O presidente Luiz Inácio Lula da Silva reagiu com indignação a um leilão de gás liquefeito de petróleo (GLP), o gás de cozinha, pela Petrobras, que elevou os preços em até 100% para as distribuidoras. Lula classificou o ato como “cretinice” e “bandidagem”, ameaçando anular o processo, mas isentou a direção da empresa de responsabilidade. A preocupação com o diesel e fertilizantes para a economia brasileira foi destacada pelo ex-vice-presidente do Banco Mundial, Otaviano Canuto, em artigo publicado em 1º de abril.

Histórico de Flutuações e o Impacto da Guerra

O economista Mahatma Ramos, diretor técnico do Instituto de Estudos Estratégicos de Petróleo, Gás Natural e Biocombustíveis Zé Eduardo Dutra, explica que o preço das ações da Petrobras é historicamente influenciado por fatores externos e internos. Ele relembra que a PETR4 chegou a R$ 23 em abril de 2021, subiu para R$ 32 em meados de 2022 devido à guerra na Ucrânia, e depois sofreu quedas por incertezas políticas. Desde janeiro de 2023, observa-se uma recuperação contínua.

A escalada do valor das ações prosseguiu até o início de 2024, com a PETR4 estabilizando entre R$ 35 e R$ 42, mas voltou a cair devido à desaceleração chinesa e à guerra comercial. A guerra no Irã, contudo, demonstrou um impacto mais imediato e significativo. No dia 27 de fevereiro, véspera do início dos ataques, a PETR4 fechou em R$ 39,33. Já em 2 de março, após a reabertura dos mercados, as ações dispararam, fechando a R$ 41,13, uma valorização de 4,58%.

Nos 22 dias de pregão seguintes, as ações da Petrobras registraram alta em 15 dias, fechando em 1º de abril a R$ 47,29, um aumento de cerca de 20% em aproximadamente um mês.

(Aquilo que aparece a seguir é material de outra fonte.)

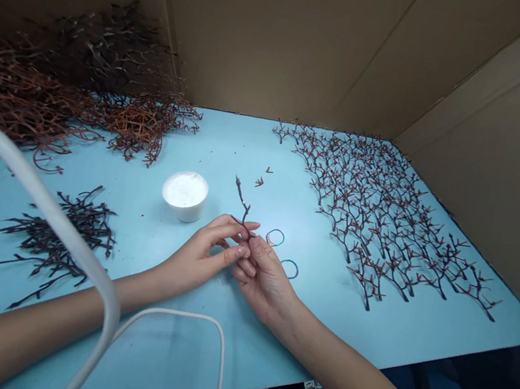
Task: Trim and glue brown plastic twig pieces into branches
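Pinching base of a thin dark twig (242, 201) betw. fingers of left hand (205, 248) and right hand (264, 277), both clamped on it just above mid-front of the blue tabletop (228, 143), tip up and away. Nearby: white cup (185, 194) of white paste to the L, two small rings (283, 240) beside the R fingers. Further R, rows of laid-out branches (386, 208); far L, a tangled brown heap (59, 90) and a dark bunch (61, 232).
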The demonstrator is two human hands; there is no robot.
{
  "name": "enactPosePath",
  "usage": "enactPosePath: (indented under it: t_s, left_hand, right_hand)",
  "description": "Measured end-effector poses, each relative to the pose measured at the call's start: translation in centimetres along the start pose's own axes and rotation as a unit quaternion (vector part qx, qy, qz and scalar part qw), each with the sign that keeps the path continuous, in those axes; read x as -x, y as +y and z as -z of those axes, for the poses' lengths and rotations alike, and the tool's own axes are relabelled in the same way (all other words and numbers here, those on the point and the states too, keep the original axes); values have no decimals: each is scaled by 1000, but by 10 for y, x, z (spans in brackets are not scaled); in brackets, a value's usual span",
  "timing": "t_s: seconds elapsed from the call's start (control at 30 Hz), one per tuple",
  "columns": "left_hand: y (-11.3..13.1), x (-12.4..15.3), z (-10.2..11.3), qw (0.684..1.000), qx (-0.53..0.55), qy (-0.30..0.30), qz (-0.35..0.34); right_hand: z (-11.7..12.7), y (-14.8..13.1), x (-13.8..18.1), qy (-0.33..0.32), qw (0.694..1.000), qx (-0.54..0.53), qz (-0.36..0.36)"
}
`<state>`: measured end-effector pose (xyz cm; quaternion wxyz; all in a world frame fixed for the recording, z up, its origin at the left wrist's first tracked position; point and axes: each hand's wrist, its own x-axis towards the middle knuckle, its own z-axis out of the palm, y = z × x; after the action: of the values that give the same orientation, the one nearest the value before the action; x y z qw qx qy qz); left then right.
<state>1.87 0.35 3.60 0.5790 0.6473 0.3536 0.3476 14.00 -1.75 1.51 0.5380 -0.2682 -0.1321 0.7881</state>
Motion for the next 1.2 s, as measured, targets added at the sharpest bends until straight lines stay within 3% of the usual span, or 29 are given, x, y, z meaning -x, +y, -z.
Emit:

A correlação com o preço do barril de petróleo Brent é evidente: de US$ 73,25 em 27 de fevereiro, saltou para US$ 107,94 em 2 de abril, atingindo pico de US$ 116,25 em 9 de março, com a ameaça de bloqueio do estreito de Ormuz.

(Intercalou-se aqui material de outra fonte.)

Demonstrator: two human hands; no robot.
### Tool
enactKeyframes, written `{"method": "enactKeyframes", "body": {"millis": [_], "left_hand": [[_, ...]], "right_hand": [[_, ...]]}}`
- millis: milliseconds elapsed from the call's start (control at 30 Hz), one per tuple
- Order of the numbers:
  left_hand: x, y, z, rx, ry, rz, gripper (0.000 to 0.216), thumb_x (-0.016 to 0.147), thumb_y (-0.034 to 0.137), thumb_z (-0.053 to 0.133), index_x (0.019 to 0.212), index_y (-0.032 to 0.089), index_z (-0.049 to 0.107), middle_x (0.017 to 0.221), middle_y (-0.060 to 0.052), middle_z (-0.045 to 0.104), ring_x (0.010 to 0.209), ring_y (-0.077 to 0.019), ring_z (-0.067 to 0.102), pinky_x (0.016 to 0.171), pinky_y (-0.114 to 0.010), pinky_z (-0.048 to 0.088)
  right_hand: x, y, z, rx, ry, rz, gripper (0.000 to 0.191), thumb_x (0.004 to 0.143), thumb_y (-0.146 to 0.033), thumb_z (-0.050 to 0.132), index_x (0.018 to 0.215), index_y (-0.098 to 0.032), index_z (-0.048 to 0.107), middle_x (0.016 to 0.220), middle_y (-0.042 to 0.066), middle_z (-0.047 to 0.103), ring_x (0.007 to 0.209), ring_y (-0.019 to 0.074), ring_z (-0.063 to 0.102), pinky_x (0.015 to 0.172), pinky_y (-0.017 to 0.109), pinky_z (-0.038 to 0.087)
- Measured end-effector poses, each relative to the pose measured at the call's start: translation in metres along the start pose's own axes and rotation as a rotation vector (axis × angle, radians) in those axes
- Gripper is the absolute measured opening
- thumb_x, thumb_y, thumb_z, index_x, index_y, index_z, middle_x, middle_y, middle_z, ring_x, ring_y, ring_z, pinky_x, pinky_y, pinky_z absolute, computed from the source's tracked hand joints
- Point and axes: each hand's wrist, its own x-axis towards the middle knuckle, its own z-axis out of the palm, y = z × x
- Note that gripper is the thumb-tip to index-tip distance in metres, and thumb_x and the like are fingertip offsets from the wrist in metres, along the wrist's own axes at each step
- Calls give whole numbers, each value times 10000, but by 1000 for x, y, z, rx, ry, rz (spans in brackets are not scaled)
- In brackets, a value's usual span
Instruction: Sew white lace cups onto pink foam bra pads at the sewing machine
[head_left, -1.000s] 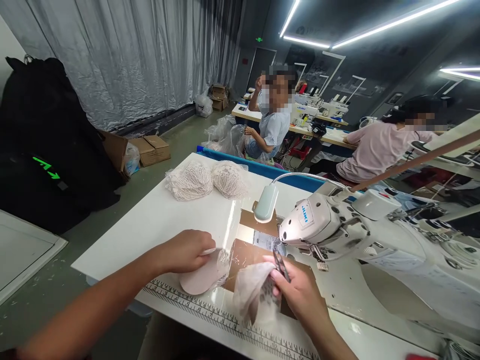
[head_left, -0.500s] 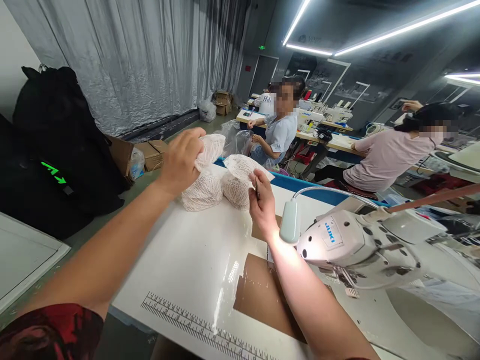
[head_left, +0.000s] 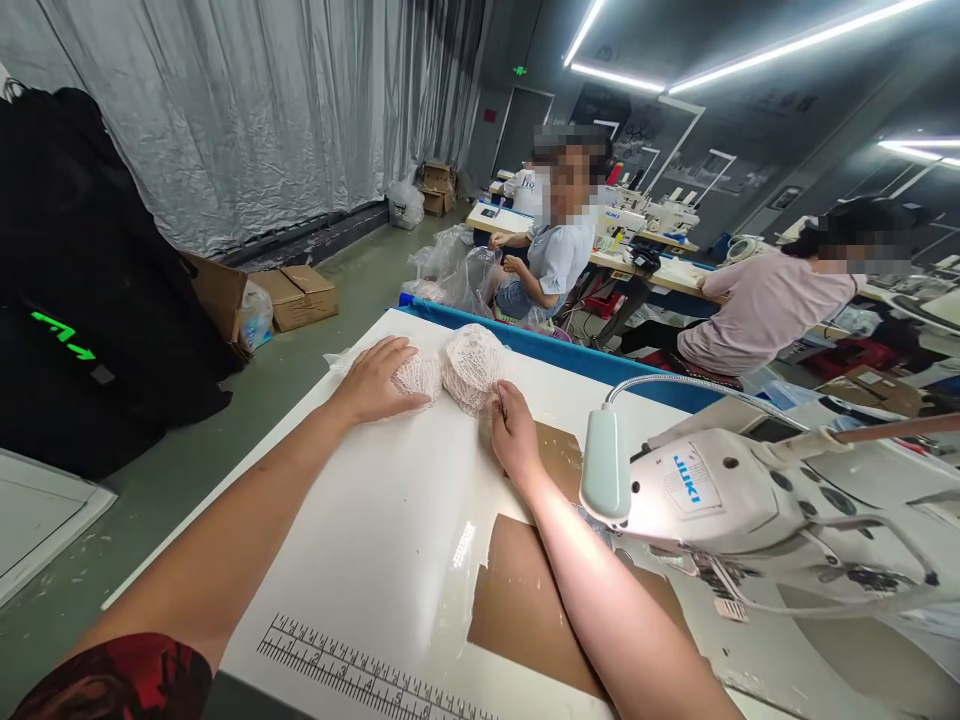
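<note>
My left hand lies flat with its fingers stretched over the left pile of white lace cups at the far end of the white sewing table. My right hand rests on the table just in front of the right pile of lace cups. Its fingers are curled round a thin dark pair of snips, and its fingertips touch the edge of that pile. Both piles sit side by side on the table.
A white JUKI sewing machine with a gooseneck lamp stands at the right. A brown patch and a printed ruler mark the near tabletop. Two other people sit at tables beyond. Cardboard boxes lie on the floor at the left.
A second ago both hands held cup pieces near the machine. They reached to the far piles, the left lifting a lace cup, and now the left has lowered it onto the pile.
</note>
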Motion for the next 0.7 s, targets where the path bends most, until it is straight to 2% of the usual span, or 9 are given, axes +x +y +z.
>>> {"method": "enactKeyframes", "body": {"millis": [167, 367, 467, 533, 700], "left_hand": [[-5, -6, 2, 20, 100, -14, 705, 760, 617, 574, 1283, 152, 490, 1427, -132, 420, 1348, -291, 330, 1122, -455, 266], [-12, -10, -7, 58, 109, -51, 674, 772, 605, 551, 1270, 154, 505, 1419, -140, 429, 1357, -297, 316, 1117, -466, 270], [-17, -10, -13, 82, 79, -86, 685, 769, 602, 542, 1277, 146, 499, 1428, -151, 414, 1361, -315, 305, 1113, -483, 271], [-22, -7, -17, 91, 67, -98, 681, 774, 605, 521, 1283, 154, 492, 1429, -142, 411, 1362, -316, 302, 1113, -486, 272], [-48, 19, -38, 90, 84, -64, 653, 805, 599, 477, 1293, 164, 480, 1424, -127, 422, 1362, -303, 313, 1125, -473, 274]], "right_hand": [[-21, -15, -20, -15, -76, -80, 399, 885, -201, 366, 1247, -202, 533, 1303, 133, 514, 1248, 255, 458, 1052, 492, 366], [-78, -32, -62, -99, -384, -182, 449, 802, -91, 364, 1205, -193, 534, 1169, 115, 601, 1101, 231, 559, 947, 437, 468], [-109, -40, -89, -155, -509, -118, 404, 847, -110, 349, 1186, -204, 547, 1080, 97, 652, 973, 212, 616, 845, 383, 517], [-129, -43, -108, -185, -547, -72, 383, 866, -138, 363, 1179, -228, 566, 1089, 82, 666, 969, 213, 626, 828, 369, 521], [-183, -31, -157, -317, -515, 85, 367, 865, -240, 441, 1202, -235, 585, 1051, 81, 695, 930, 232, 655, 768, 359, 535]]}}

Fatores Estruturais e Conjunturais na Petrobras

Para o professor Maurício Weiss, da UFRGS, o desempenho das ações da Petrobras é uma “síntese de fatores conjunturais e estruturais”. Ele ressalta que a empresa já apresentava um desempenho notável antes da guerra, com um aumento de lucro de quase 200% em 2024 em relação ao ano anterior, superando R$ 110 bilhões, impulsionado pela produção do pré-sal.

O economista Cloviomar Cararine, do Dieese, pondera que a avaliação do valor de uma empresa é influenciada por análises operacional, política e de mercado, não sendo puramente objetiva. A Petrobras, como maior empresa da América Latina, teve seu perfil fortalecido pela exploração do pré-sal, mas também enfrentou o megaescândalo da Operação Lava-Jato, que impactou sua gestão e a política de preços, como o Preço de Paridade de Importação (PPI).

Sob o governo Lula, medidas mitigadoras foram adotadas para lidar com a alta do petróleo, incluindo a redução a zero do PIS/Cofins sobre o diesel, subsídios e a redução de alíquotas de ICMS. Cararine alerta que eventos como a eleição de Donald Trump e a guerra no Irã reforçam a dependência global dos combustíveis fósseis, mas sugere que a Petrobras considere a transição para uma empresa de energia, antecipando a diversificação energética da China e o futuro das políticas climáticas globais.